INOSANTO: By looking at what Bruce was doing and adding to the possibilities. If he said there was a given criteria for what makes a good system - it's aggressive, it has economy of motion, you can fight inside or outside, etc. - then you can look at styles like 1930s boxing or bando and realize that these idioms articulate Bruce's concepts Muay Thai is another excellent system which uses Bruce's principles and concepts. Bruce said you can combine many styles without improving your art, unless you have a common thread to unify them Bruce had a common thread; he knew when to use one system and when to use another. He under stood his tools and how and when to use them. 

BB: It is true that you are trying to distance yourself from the label of being Bruce Lee's protégé? 
INOSANTO: Absolutely not. I'll always be proud of the fact that I trained under Bruce Lee. The only thing I distance myself from is the political intrigue surrounding Jeet Kune do. Without Bruce, I wouldn't have what I need to grow and expand with my art. I am so happy that I met him - whether it was karma or something else that allowed us the good fortune to be come friends - because he was special person. I do not see any martial artist of his calibre around today. I'm not talking only of physical skills, but also of his mental awareness and understanding




:asian:


----------



## Cthulhu (Mar 8, 2003)

That's a bit of an old article.  You can tell by the mention of the JKD Society.
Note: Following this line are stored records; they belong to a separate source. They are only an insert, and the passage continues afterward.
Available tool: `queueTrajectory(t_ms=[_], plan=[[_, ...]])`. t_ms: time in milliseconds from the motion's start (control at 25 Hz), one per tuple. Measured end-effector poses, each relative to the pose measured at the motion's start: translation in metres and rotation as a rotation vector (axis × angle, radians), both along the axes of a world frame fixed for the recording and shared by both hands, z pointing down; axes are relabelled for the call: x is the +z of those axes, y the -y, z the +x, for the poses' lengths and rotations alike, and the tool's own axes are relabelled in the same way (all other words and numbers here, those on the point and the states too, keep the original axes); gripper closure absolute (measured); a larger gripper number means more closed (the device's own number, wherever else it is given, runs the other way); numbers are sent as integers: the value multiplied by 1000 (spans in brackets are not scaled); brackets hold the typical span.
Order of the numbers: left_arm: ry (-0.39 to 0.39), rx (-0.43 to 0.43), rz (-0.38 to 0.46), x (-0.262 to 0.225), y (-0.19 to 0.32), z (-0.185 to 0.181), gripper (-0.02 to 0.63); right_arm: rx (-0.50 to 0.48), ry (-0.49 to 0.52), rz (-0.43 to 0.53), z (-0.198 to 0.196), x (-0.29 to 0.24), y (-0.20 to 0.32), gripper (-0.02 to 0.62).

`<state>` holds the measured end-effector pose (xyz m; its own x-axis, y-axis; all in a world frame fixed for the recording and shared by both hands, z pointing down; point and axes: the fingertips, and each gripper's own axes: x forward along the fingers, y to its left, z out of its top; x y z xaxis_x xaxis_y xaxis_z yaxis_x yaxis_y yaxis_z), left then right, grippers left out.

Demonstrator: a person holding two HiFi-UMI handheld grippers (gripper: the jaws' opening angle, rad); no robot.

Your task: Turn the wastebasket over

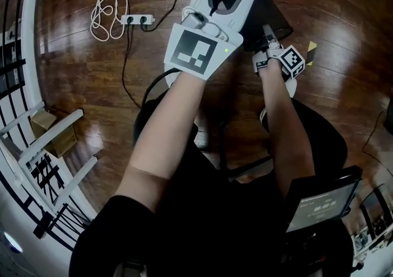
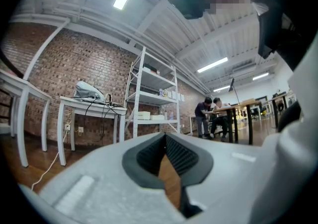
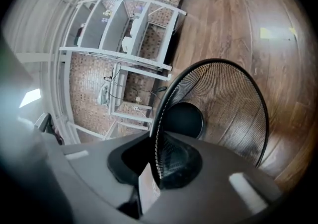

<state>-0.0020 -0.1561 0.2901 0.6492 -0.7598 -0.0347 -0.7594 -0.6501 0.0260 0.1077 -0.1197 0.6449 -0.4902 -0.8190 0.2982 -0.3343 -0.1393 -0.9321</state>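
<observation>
No legible text (screen (image 1: 323,207) digits blurred).

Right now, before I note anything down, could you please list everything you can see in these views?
wastebasket: one, black mesh, rim between the right gripper's jaws
power strip: one, white, floor at far left
cable coil: one, white, beside the power strip
cardboard box: one, brown, floor at left
tape mark: one, yellow, floor right of the wastebasket
shelving unit: one, white, against the brick wall
table: one, white, left of the shelving unit
people: two, at a distant desk
screen: one, dark, at lower right
left gripper: one, white, empty
right gripper: one, white, clamped on the wastebasket
</observation>
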Motion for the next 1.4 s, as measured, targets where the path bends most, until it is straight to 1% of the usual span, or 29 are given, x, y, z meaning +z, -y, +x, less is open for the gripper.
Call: queueTrajectory(t_ms=[80,160,400,520,640,800,960,1080,1160,1320,1400], plan=[[1,-1,2,-1,0,-1,604,-64,-64,16,7,-11,3,569],[-4,-5,7,-3,0,-4,604,-150,-155,40,12,-25,8,571],[-3,-10,39,-14,-4,-11,604,-467,-443,118,13,-63,19,581],[-8,-31,41,-14,-1,-15,604,-664,-569,170,8,-74,20,583],[-41,-53,57,-26,0,-23,604,-856,-709,218,4,-84,15,584],[-59,-71,70,-34,0,-34,604,-1118,-926,266,2,-80,7,584],[-61,-55,85,-30,-1,-32,604,-1364,-1157,298,6,-67,-6,584],[-61,-56,88,-32,-1,-33,604,-1481,-1327,335,3,-59,-17,581],[-54,-56,85,-30,0,-33,604,-1548,-1414,359,-1,-47,-24,581],[-44,-51,72,-25,-1,-30,604,-1678,-1553,394,-11,-24,-46,575],[-42,-53,70,-26,-2,-32,604,-1719,-1591,414,-20,-14,-53,571]])
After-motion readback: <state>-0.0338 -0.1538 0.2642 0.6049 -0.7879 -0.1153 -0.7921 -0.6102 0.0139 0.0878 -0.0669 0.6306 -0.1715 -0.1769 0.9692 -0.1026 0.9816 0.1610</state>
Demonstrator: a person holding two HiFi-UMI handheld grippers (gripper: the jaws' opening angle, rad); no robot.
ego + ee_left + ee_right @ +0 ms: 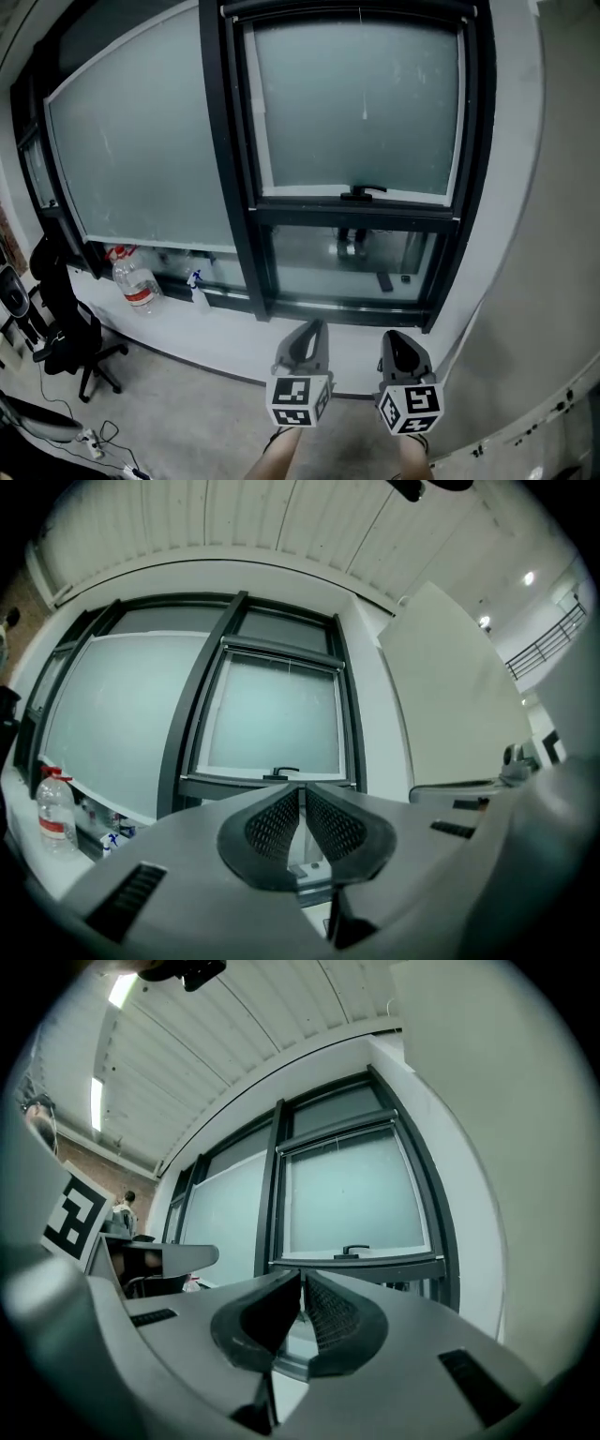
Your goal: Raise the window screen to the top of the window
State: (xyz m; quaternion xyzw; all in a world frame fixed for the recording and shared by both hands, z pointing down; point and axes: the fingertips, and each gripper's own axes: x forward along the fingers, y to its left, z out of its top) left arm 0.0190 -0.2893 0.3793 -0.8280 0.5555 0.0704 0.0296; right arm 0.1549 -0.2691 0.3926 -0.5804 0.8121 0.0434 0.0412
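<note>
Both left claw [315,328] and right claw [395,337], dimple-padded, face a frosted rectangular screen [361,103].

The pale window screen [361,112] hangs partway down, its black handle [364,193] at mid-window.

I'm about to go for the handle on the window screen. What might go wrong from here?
The left gripper and the right gripper both have their jaws together and empty. Unless one opens first, its tips may just knock the small handle. The handle sits alone at the middle of the screen's bottom edge, so an off-centre pull could tilt and jam the screen.
</note>
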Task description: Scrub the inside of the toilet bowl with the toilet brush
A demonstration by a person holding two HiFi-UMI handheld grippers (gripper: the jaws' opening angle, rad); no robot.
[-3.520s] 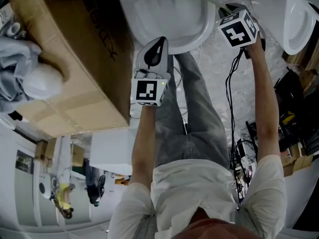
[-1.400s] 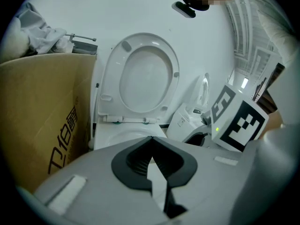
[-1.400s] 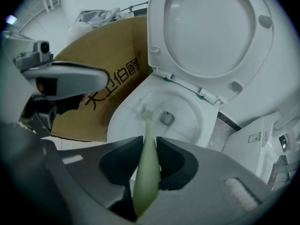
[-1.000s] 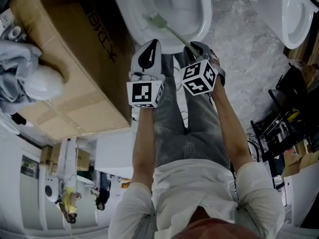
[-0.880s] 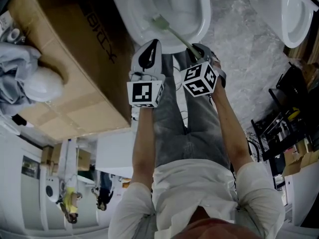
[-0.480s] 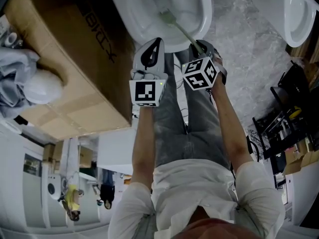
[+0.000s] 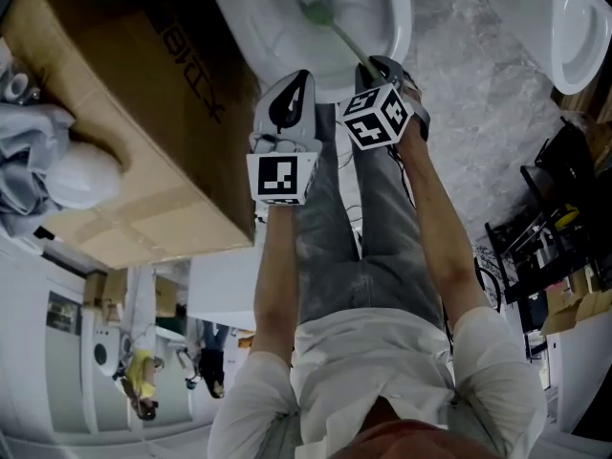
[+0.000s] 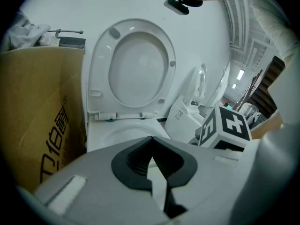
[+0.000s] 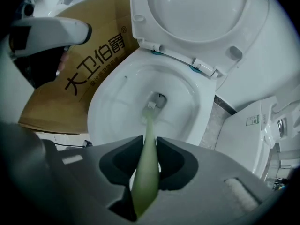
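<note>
The pale green plastic toilet brush (image 9: 144, 172) is pinched by its smooth, tapered handle in the right tool (image 9: 149, 143). Its white bristle head is planted right at the drain hole, down at the bottom of the glossy white toilet bowl (image 9: 101, 109). The oval seat and lid (image 9: 197, 13) are flipped upright. The left tool (image 8: 152, 139) is pressed together on nothing and held just beside the right one, near the bowl's front rim. Both forearms are stretched forward, roughly parallel. A brown cardboard box (image 7: 134, 113) is parked just beside the bowl.
</note>
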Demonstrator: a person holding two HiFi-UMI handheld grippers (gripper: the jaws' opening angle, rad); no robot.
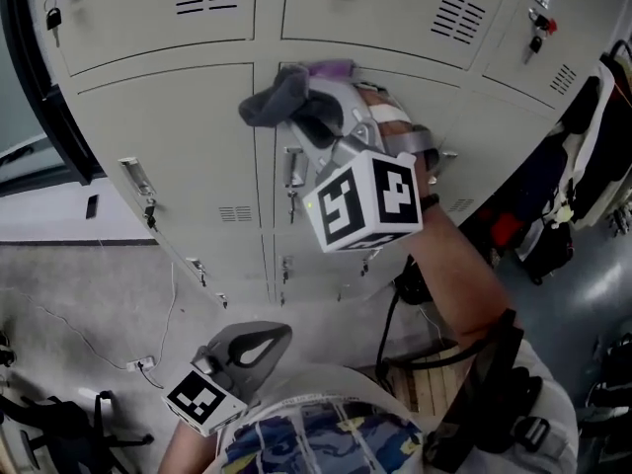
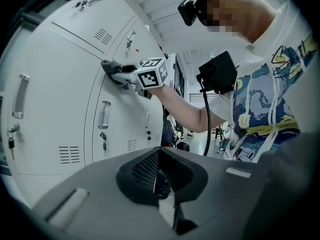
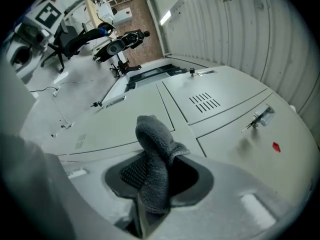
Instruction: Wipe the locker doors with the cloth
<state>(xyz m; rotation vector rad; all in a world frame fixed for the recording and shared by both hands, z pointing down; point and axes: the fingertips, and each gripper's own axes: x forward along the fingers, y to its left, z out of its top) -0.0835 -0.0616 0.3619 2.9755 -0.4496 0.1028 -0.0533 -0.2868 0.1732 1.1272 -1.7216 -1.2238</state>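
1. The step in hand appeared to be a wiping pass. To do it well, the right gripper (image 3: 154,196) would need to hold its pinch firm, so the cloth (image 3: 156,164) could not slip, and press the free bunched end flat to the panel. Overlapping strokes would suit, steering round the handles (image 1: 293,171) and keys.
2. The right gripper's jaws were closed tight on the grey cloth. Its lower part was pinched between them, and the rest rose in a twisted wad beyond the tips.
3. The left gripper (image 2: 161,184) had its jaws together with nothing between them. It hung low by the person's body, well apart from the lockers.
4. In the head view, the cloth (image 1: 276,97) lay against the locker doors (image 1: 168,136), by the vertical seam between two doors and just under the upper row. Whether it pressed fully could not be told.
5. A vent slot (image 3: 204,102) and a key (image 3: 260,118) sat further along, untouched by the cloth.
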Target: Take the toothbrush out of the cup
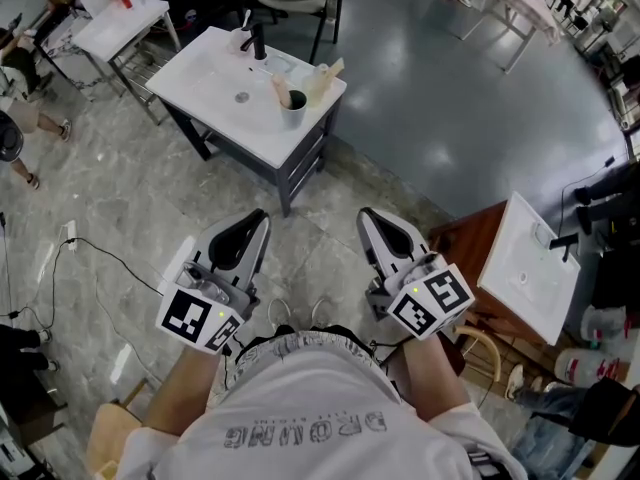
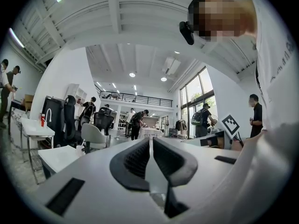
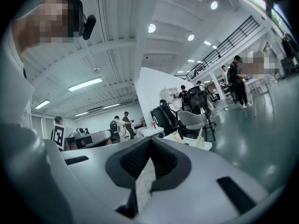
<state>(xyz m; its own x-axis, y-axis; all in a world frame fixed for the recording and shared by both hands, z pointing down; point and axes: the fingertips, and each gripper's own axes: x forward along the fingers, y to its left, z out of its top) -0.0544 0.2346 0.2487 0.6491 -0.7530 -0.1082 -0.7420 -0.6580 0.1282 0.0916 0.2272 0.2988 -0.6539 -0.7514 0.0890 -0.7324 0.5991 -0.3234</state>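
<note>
Wide workshop hall, with glossy grey floor (image 1: 470,98) at the upper right of the head view and marbled tile (image 1: 130,218) in the middle and lower left. In the upper middle of that view, a white washstand (image 1: 215,118) on a dark frame, with a black tap (image 1: 258,40) at its far edge. Near its right corner, a pale cup (image 1: 293,110), upright, and in it the toothbrush (image 1: 280,88), a tan handle leaning out of the rim toward the upper left of the frame. Just beside the cup, to the upper right, one more pale pointed thing (image 1: 326,74), too small to name. Lower, in the middle of the frame, the left gripper (image 1: 262,216) and the right gripper (image 1: 366,215), side by side over the tile, both well apart from the washstand. Both with jaws pressed fully together, pad against pad, nothing between them, plain to see in the left gripper view and the right gripper view. From both, the cup farther up the frame: a little to the right of the left gripper, more to the left of the right one. In the picture slightly closer to the left gripper, yet probably better lined up with the right one, judging from the right gripper view, with cup and handle just above the jaw tips. Before any grasp, need to come forward to the washstand and to open the jaws; then likely to close on the handle above the rim and lift along its lean.
</note>
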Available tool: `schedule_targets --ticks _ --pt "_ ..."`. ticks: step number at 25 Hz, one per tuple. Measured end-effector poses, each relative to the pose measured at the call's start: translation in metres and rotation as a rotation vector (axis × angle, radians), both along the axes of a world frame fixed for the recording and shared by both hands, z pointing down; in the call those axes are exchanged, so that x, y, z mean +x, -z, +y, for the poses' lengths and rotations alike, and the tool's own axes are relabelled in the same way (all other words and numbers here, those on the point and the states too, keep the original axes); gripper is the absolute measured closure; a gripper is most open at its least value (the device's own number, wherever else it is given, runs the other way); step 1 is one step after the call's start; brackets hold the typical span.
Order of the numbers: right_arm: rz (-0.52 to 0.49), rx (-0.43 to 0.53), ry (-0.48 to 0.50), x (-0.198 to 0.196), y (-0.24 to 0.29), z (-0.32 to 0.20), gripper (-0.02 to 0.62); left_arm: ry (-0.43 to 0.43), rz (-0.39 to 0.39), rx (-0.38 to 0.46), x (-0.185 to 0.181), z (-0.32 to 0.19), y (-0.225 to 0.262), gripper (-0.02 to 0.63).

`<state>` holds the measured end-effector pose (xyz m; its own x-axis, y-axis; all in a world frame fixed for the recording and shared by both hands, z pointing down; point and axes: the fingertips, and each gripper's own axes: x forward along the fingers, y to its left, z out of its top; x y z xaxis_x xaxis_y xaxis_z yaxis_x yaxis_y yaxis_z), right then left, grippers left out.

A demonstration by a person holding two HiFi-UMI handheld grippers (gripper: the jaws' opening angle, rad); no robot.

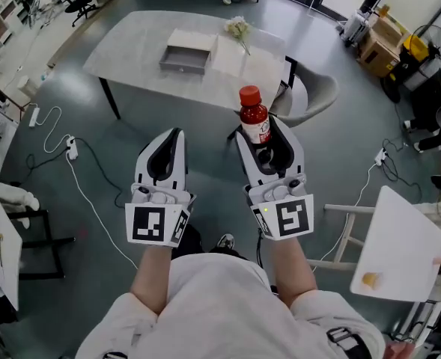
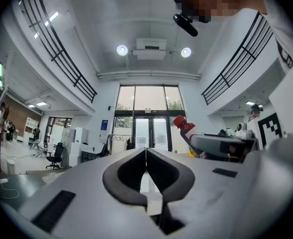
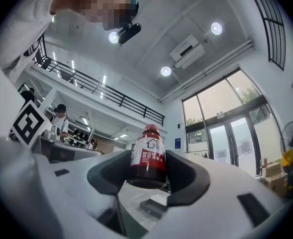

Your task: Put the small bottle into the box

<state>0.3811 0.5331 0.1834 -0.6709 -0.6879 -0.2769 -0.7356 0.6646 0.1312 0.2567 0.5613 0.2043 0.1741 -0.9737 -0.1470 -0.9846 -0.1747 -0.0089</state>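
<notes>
The small bottle (image 1: 254, 120), filled with red liquid and topped by a red cap, stands upright between the jaws of my right gripper (image 1: 259, 134), which is shut on its lower body. In the right gripper view the bottle (image 3: 147, 157) fills the gap between the dark pads of that gripper (image 3: 147, 172). My left gripper (image 1: 173, 136) is held beside it at the same height, shut and empty, its tips touching in the left gripper view (image 2: 146, 156). The grey open box (image 1: 186, 57) sits on the table (image 1: 130, 47) well ahead of both grippers.
A white lid or sheet (image 1: 228, 55) lies right of the box, with a small bunch of flowers (image 1: 239, 30) behind it. A grey chair (image 1: 314, 93) stands at the table's right end. Cables (image 1: 78, 163) run over the floor at left, and a white side table (image 1: 400, 245) stands at right.
</notes>
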Motion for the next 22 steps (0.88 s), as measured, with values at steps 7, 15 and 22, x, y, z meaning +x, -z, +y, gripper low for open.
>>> schedule_targets --ticks 7,15,22 --pt "0.021 -0.037 0.044 -0.014 -0.021 -0.031 0.364 0.021 0.002 -0.039 -0.011 -0.030 -0.021 0.583" --pt "0.035 -0.038 0.056 -0.083 -0.024 -0.114 0.364 0.024 0.013 -0.045 -0.082 -0.116 -0.027 0.583" --pt "0.060 -0.033 0.068 -0.169 -0.021 -0.179 0.364 0.003 0.020 -0.052 -0.165 -0.182 -0.028 0.583"
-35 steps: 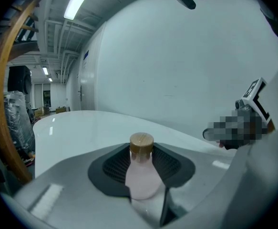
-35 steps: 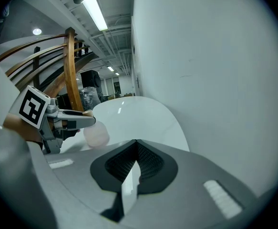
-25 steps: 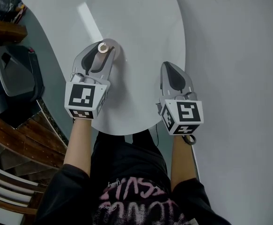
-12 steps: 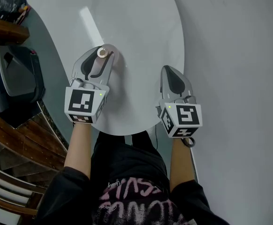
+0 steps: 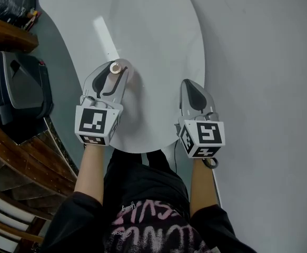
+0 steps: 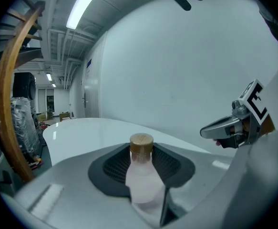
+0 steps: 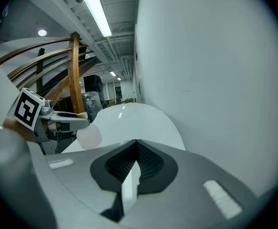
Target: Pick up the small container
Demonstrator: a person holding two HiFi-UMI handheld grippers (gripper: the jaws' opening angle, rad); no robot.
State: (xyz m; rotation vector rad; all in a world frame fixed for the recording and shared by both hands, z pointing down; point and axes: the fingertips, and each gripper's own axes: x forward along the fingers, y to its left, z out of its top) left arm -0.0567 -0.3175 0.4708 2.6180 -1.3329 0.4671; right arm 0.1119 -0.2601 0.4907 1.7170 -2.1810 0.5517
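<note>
Clamped between the left gripper [image 5: 115, 70] fingers: small container [image 6: 142, 175], a pale pinkish bottle with wooden cap [image 6: 141, 142], contents hard to tell. Right gripper [image 7: 129, 173] pinched together on nothing. Beyond both fingertips, white oval table [image 5: 158, 41]; farther off, curved wooden rails [image 7: 74, 70] and ceiling light [image 7: 99, 11].

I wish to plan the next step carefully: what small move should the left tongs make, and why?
Probably raise the closed left tongs straight up: their jaws grip the small container just below its wooden cap, over the white table. The right tongs are shut and empty.
</note>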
Thanks for posting it!  However, I'd suggest citing the source; particularly, author, publication, and date.

Cthulhu


----------



## Master of Blades (Mar 9, 2003)

> _Originally posted by Cthulhu _
> *That's a bit of an old article.  You can tell by the mention of the JKD Society.
> 
> Thanks for posting it!  However, I'd suggest citing the source; particularly, author, publication, and date.
> ...



My apoligys......I was just reading it and thought that its kind of an interesting article and it shows how much things have come along in recent times. I actually got it emailed to me so Im not sure of any author, publication etc :asian:


----------



## Angus (Mar 9, 2003)

That's a bit more than a bit old; it's at least 10 years old, because Brandon, I believe, died in 1993. Good article though!


----------



## Master of Blades (Mar 9, 2003)

> _Originally posted by Angus _
> *That's a bit more than a bit old; it's at least 10 years old, because Brandon, I believe, died in 1993. Good article though! *




Hmmmmmmmmmm..........I didnt notice the Brandon extracts, But as I said before this is a very good example of how an art can change :asian:


----------



## Elfan (Mar 9, 2003)

Acording to this: http://stadt.heim.at/wien/140007/jeetkunedo/added01/inosanto02.html

Its from Black Belt mag.

I checked the sporadic online BB archieves for it and coudn't find much but that doesn't mean much.


----------